Out of 50 undergraduate students at Columbia University, not a single one felt there was a balance between liberal and conservative voices on campus.
Columbia University President Lee Bollinger asked the question during a “fireside chat” with students on Monday, and no one raised their hands, according to the Columbia Spectator.
“Should we do more to empower conservative voices?” a student asked.
Bollinger said he felt “quite uncomfortable with the university trying to compensate for student advocacy,” however, “should you if you feel there is too much debate that’s one-sided? I kind of argue yes. I think there should be some spirited debates on campus about things and hard issues.”
Another student asked Bollinger how he felt about the active protest culture on campus.
Bollinger said that “as a First Amendment person and as a president,” he believes dissent is a good thing.
“I don’t always like what people say about me or about the university. I think that sometimes dissent can be not just very unfair but hurtful,” Bollinger said. “But stepping back, when a campus community or society is actively engaged, and that includes people feeling strongly about views they want to protest in some way, I think that’s very healthy.”

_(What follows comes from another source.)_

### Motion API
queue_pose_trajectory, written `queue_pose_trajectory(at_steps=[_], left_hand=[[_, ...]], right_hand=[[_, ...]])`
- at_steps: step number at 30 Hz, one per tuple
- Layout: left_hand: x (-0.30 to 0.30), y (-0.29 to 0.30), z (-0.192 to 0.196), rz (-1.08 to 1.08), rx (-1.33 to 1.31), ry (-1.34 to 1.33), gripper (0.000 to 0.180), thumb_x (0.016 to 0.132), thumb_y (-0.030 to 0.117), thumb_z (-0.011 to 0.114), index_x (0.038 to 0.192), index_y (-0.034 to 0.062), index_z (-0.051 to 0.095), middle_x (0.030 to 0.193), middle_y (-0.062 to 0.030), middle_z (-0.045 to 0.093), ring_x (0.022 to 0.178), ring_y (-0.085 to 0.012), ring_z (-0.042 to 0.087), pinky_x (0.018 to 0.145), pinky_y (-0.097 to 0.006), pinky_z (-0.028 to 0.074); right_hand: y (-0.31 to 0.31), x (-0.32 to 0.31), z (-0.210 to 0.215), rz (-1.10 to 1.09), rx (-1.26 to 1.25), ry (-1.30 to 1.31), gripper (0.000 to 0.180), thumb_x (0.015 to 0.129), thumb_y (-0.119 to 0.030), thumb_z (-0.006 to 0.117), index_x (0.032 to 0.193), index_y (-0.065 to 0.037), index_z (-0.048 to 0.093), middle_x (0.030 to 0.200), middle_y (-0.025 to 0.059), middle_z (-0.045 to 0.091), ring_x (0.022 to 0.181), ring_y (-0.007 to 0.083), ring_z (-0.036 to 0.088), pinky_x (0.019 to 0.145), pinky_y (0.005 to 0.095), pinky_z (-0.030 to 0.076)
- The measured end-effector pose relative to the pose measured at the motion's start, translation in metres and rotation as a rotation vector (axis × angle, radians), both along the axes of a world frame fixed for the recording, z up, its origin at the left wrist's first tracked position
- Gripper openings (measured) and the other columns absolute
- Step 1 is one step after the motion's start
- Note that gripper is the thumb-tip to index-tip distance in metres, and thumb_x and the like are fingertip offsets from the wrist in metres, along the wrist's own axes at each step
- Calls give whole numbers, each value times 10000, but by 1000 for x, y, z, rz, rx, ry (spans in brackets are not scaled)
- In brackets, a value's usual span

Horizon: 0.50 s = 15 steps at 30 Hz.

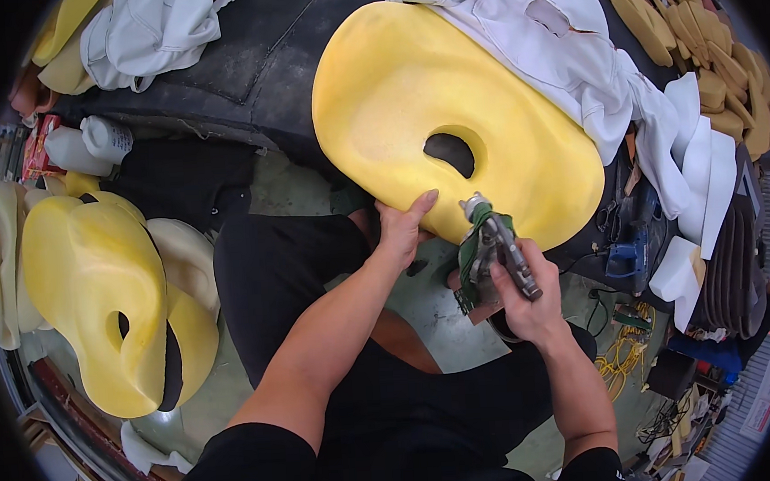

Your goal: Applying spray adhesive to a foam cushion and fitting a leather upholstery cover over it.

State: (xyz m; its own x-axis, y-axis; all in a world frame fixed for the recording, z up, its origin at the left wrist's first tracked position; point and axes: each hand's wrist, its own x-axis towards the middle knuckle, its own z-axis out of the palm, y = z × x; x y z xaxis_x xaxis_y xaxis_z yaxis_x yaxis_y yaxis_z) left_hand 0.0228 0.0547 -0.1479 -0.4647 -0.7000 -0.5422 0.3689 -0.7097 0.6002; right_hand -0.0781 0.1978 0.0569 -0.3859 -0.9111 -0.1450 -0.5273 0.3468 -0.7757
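Note:
A large yellow moulded foam seat pad (528,135) with an oval hole lies tilted on the dark bench in front of me. My left hand (400,231) grips its near edge, thumb on top and fingers underneath. In my right hand (528,298) is a spray gun (511,255), its metal nozzle at the pad's near edge, below the hole. Green cloth or tape wraps part of the gun. My right fingers are closed around its handle and partly hidden. White sewn covers (532,46) lie along the pad's far right side.
More yellow foam pads (97,293) are stacked at the left, near white plastic bottles (88,144). A blue power tool (626,257) and white foam strips (703,177) sit at the right. Tan pieces (718,61) pile up far right. A yellow cord (626,358) coils low at the right.

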Motion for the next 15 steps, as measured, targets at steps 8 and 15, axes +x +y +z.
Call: queue_pose_trajectory(at_steps=[8,15], left_hand=[[3,-1,6,-10,12,13,979,884,246,892,1526,138,161,1498,-169,469,1315,-367,602,892,-650,618],[-1,0,2,-27,13,-6,908,916,259,858,1539,169,203,1512,-155,478,1340,-368,585,920,-690,593]], right_hand=[[10,0,5,-51,-30,-41,188,968,-89,726,1082,7,612,731,10,573,656,85,499,610,285,426],[15,0,3,-107,-76,25,190,960,-30,701,1133,11,632,769,99,689,655,152,650,639,310,511]])
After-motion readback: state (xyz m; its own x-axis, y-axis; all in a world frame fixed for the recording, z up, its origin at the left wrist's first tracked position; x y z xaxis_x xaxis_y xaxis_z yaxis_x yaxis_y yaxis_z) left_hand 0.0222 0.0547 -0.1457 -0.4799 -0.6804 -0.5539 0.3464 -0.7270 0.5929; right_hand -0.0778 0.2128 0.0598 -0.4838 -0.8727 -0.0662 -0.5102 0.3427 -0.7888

This past year, Columbia University attracted national media attention through one student Emma Sulkowicz, who carried her mattress around campus to protest the school’s sexual assault policy.
The university even allowed her to carry the mattress across the stage at the graduation ceremony in May.

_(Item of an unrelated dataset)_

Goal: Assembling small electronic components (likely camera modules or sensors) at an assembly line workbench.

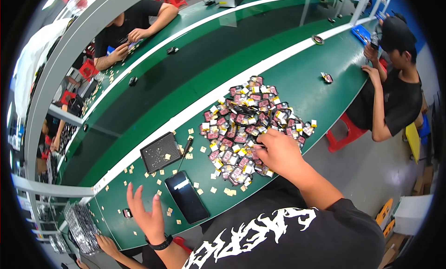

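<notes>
A large heap of small black electronic parts point(237, 125), with pinkish-red faces and white-and-yellow tabs, covers the middle of the green bench. My right hand point(281, 155) reaches over the heap's near right side, thumb and fingers curled down among the parts; whatever they grip is hidden. Raised above the bench at lower left, my left hand point(147, 215) is open, its fingers spread and holding nothing. Beside it lies one single part point(127, 213). A dark phone point(187, 197) sits between my hands, and a thin black-handled tool point(186, 150) lies beyond it.
A black ribbed tray point(160, 152) lies left of the heap, with small tan squares point(203, 149) scattered around. Silvery packs point(82, 225) are stacked at far left. A person point(395, 78) works at right, another point(134, 29) across the dark conveyor point(186, 83). A red stool point(344, 133) stands at right.
</notes>
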`<state>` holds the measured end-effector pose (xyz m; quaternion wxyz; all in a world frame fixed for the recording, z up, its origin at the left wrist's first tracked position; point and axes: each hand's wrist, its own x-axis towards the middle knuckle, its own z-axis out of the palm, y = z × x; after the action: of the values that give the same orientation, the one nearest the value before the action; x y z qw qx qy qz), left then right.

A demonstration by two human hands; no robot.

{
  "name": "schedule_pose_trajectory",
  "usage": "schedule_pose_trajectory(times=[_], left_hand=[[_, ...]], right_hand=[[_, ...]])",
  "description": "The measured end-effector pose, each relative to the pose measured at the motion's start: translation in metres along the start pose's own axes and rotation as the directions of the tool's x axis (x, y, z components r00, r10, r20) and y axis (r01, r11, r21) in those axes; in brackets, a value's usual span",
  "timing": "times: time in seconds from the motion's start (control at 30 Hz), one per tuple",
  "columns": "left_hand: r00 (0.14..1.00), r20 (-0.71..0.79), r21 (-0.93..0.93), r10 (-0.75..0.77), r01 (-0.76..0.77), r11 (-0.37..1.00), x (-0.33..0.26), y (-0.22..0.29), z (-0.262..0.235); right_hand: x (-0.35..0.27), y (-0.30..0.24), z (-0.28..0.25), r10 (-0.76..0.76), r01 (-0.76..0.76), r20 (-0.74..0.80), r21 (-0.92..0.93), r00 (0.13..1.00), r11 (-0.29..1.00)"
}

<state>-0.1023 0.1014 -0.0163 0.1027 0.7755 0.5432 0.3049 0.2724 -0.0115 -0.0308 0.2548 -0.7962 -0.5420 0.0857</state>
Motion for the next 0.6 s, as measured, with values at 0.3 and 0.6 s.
schedule_pose_trajectory(times=[0.3, 0.6], left_hand=[[0.950, 0.202, -0.391, 0.239, -0.146, 0.909, -0.006, 0.056, 0.027], [0.863, 0.418, -0.641, 0.284, 0.059, 0.765, -0.010, 0.086, 0.045]], right_hand=[[0.002, 0.011, 0.002, 0.110, -0.081, -0.113, 0.236, 0.987, 0.968], [0.002, -0.022, -0.011, 0.008, 0.130, -0.252, 0.523, 0.968, 0.843]])
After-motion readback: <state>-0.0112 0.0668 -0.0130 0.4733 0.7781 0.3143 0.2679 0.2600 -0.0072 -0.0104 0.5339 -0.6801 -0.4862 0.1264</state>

The student Sulkowicz accused of rape filed a lawsuit against Columbia, arguing that the school allowed Sulkowicz to harass him throughout the year.
Bollinger is included in the lawsuit for supporting Sulkowicz’s harassment campaign.
Bollinger is a First Amendment scholar who teaches a course on “Freedom of Speech and Press” each year to Columbia undergraduate and graduate students. Bollinger is also the author of “Uninhibited, Robust, and Wide-Open: A Free Press for a New Century.”
He formerly served as president of the University of Michigan and is known for leading the school’s litigation in two Supreme Court cases Grutter v. Bollinger and Gratz v. Bollinger, decisions which upheld diversity as a justification for affirmative action in higher education.